───── Collected material ─────

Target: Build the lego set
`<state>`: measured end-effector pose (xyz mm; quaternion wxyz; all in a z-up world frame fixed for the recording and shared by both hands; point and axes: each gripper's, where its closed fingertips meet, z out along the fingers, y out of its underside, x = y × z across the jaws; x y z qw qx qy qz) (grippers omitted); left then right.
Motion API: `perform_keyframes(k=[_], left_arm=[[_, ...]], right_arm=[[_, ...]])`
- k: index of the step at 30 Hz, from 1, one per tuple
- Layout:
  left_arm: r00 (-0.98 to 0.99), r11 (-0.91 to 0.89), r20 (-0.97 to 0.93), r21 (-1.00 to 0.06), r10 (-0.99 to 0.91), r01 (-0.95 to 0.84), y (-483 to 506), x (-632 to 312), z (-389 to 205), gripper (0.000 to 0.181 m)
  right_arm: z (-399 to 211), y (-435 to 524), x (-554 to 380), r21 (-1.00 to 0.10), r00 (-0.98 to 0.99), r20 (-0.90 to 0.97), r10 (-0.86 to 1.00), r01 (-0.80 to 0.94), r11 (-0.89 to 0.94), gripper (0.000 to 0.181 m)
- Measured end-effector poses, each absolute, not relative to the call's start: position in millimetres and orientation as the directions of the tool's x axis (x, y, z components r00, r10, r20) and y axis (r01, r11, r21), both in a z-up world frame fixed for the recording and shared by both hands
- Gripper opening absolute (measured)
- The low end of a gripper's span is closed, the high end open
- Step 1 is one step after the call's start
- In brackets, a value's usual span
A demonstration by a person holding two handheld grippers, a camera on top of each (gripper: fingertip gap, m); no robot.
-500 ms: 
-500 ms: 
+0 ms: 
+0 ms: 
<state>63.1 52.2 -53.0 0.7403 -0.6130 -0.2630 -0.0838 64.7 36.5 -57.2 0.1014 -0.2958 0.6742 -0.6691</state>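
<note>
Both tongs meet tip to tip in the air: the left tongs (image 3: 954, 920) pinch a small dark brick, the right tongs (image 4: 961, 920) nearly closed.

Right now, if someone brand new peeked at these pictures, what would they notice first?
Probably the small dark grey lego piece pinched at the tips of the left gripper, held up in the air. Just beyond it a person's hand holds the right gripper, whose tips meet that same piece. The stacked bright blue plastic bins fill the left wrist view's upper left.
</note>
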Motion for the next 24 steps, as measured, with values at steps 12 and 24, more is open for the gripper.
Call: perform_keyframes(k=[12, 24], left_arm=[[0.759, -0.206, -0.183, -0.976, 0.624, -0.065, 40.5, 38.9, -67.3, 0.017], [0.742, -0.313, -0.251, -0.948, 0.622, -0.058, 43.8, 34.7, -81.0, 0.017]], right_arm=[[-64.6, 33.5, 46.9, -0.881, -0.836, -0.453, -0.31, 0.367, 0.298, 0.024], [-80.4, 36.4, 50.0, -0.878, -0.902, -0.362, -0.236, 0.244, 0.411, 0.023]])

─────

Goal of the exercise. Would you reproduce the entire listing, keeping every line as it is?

Response area.
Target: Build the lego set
`<state>`: measured end-effector pose (xyz mm; quaternion wxyz; all in a z-up world frame fixed for the recording and shared by both hands; point and axes: each gripper's, where its closed fingertips meet, z out along the fingers, y out of its underside, x = y × z across the jaws; x y z qw qx qy qz) (grippers omitted); left then right.
Motion API: `perform_keyframes(k=[_], left_arm=[[_, ...]], right_arm=[[_, ...]])`
- k: index of the step at 30 Hz, from 1, one per tuple
- Layout:
  left_arm: r00 (-0.98 to 0.99), r11 (-0.91 to 0.89), r20 (-0.97 to 0.93), r21 (-1.00 to 0.06), r10 (-0.99 to 0.91), r01 (-0.95 to 0.84), y (-483 to 506), x (-632 to 312), z (-389 to 205), gripper (0.000 to 0.181 m)
  right_arm: z (-399 to 211), y (-435 to 524), x (-554 to 380), r21 (-1.00 to 0.10), r00 (-0.98 to 0.99), r20 (-0.90 to 0.97), r10 (-0.86 to 1.00), r01 (-0.80 to 0.94), r11 (-0.89 to 0.94), gripper (0.000 to 0.181 m)
- Measured end-effector poses, each absolute, not relative to the call's start: position in millimetres and orientation as the directions of the tool's x axis (x, y, z components r00, r10, r20) and y axis (r01, r11, r21), both in a z-up world frame fixed for the recording and shared by both hands
- Gripper opening absolute (measured)
- The low end of a gripper's span is closed, the high end open
- Step 1 is one step after the call's start
- In brackets, a value's usual span
A demonstration by a person holding two handheld grippers, a camera on top of each (gripper: fingertip gap, m); no robot.
-500 ms: 
-500 ms: 
+0 ms: 
+0 ms: 
<state>63.1 52.2 -53.0 0.7403 -0.6130 -0.2630 -0.0838 64.7 36.5 -57.2 0.1014 -0.2958 0.6742 -0.6691</state>
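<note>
Both tongs meet tip to tip in the air: the left tongs (image 3: 954, 920) pinch a small dark brick, the right tongs (image 4: 961, 920) nearly closed.

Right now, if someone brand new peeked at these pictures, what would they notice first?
Probably the small dark grey lego piece pinched at the tips of the left gripper, held up in the air. Just beyond it a person's hand holds the right gripper, whose tips meet that same piece. The stacked bright blue plastic bins fill the left wrist view's upper left.
</note>
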Motion for the next 24 steps, as measured, with values at steps 12 and 24, more is open for the gripper.
Call: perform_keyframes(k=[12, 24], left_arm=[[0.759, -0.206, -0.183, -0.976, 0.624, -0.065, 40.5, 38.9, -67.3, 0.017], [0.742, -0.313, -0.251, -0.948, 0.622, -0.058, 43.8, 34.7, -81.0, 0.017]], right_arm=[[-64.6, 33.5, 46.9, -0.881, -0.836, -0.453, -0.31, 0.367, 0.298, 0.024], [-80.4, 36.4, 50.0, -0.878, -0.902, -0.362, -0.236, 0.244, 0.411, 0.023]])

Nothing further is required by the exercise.